I feel it in every project I start and abandon, every video I render only to delete, every sketch I tear apart. The “what if” pulses through me like a broken frame in a timeline, a shadow I can’t scrub from the storyboard of my life. I ask myself: Am I the artist I wanted to be, or just a version of myself that settled?
Somewhere along Taft Avenue, my ghost waits—the me that chose differently, wearing Saint Benilde’s green and white, moving through spaces I never touched. She’s laughing, creating, and thriving. And here I am, trapped in a single building, my reality compressed into one floor, one lab, one cafeteria—haunted by every possibility I didn’t take.
I wonder if others feel this, too. Maybe they do. Students haunted by the universities they dreamed of but never attended, carrying a silent ache in their creative hearts. Their ghosts sit beside them during long nights, reminding them of every choice they didn’t make.
The regret becomes almost unbearable. I feel existential in my own hallways, questioning not just my choice, but myself as well. Who am I if I’m not the person I wanted to be? If my first dream was Saint Benilde, does choosing Mapúa mean I made the wrong choice? The answers don’t come. Only screens glow, papers stack, projects linger, and the echo of my own footsteps answers nothing.
But slowly, the building begins to breathe with me.

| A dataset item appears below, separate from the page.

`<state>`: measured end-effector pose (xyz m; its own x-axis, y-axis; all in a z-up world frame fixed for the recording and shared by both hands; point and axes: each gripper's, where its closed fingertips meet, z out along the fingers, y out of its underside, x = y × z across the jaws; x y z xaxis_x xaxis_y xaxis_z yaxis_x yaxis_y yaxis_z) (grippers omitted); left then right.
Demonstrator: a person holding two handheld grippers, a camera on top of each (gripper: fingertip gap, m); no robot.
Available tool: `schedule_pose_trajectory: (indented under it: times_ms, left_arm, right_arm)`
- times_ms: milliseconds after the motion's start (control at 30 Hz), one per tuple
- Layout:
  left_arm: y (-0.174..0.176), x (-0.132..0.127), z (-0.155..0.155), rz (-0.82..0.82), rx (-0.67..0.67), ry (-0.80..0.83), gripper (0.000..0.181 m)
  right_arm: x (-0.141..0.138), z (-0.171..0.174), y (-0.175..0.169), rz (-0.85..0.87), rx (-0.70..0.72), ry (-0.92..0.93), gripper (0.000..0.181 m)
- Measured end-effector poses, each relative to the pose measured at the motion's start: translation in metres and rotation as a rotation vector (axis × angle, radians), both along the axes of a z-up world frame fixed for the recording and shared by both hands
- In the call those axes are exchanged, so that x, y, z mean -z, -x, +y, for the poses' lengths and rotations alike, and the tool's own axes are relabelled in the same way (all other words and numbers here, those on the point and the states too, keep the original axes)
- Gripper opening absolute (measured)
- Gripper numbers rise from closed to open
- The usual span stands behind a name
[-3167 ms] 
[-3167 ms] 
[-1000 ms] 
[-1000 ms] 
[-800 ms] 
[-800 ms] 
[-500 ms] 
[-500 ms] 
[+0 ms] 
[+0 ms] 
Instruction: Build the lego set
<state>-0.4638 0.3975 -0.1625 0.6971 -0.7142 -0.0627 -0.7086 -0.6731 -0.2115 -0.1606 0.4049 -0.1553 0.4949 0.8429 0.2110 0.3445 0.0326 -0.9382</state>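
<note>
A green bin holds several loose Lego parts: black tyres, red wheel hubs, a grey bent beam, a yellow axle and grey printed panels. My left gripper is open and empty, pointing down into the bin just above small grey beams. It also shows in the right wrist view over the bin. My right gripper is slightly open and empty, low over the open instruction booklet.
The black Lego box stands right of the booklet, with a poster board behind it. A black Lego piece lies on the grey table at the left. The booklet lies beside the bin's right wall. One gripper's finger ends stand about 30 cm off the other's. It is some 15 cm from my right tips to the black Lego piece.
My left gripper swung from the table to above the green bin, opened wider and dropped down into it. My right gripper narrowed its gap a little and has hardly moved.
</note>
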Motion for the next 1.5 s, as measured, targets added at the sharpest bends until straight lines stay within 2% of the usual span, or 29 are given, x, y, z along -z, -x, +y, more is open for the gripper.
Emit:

The hum of the AC becomes a rhythm, and the glow of computer screens a light to guide me, the sticky floors of the cafeteria a map of small victories. I began to see Mapúa Makati not as a compromise, but as a laboratory of becoming. I experiment. I fail. I learn. I create. I exist.
Saint Benilde remains my ghost, but no longer as a dagger of regret. She lingers as a reminder that choices carry weight, that every “no” we utter carves a path for a different “yes.” That the art I make here, in this one building, is mine—messy, imperfect, and mine.
Sometimes, when I leave the building and step into the noisy streets of Makati, I whisper to her:
“You were my dream. I mourned you. I longed for you. But I chose differently. And now… I am learning to live.”
Saint Benilde will always haunt me.
But Mapúa Makati—my single building, my endless hallways, my late-night struggles—is where I discovered that even regret can become creation, even lost dreams can teach me how to live.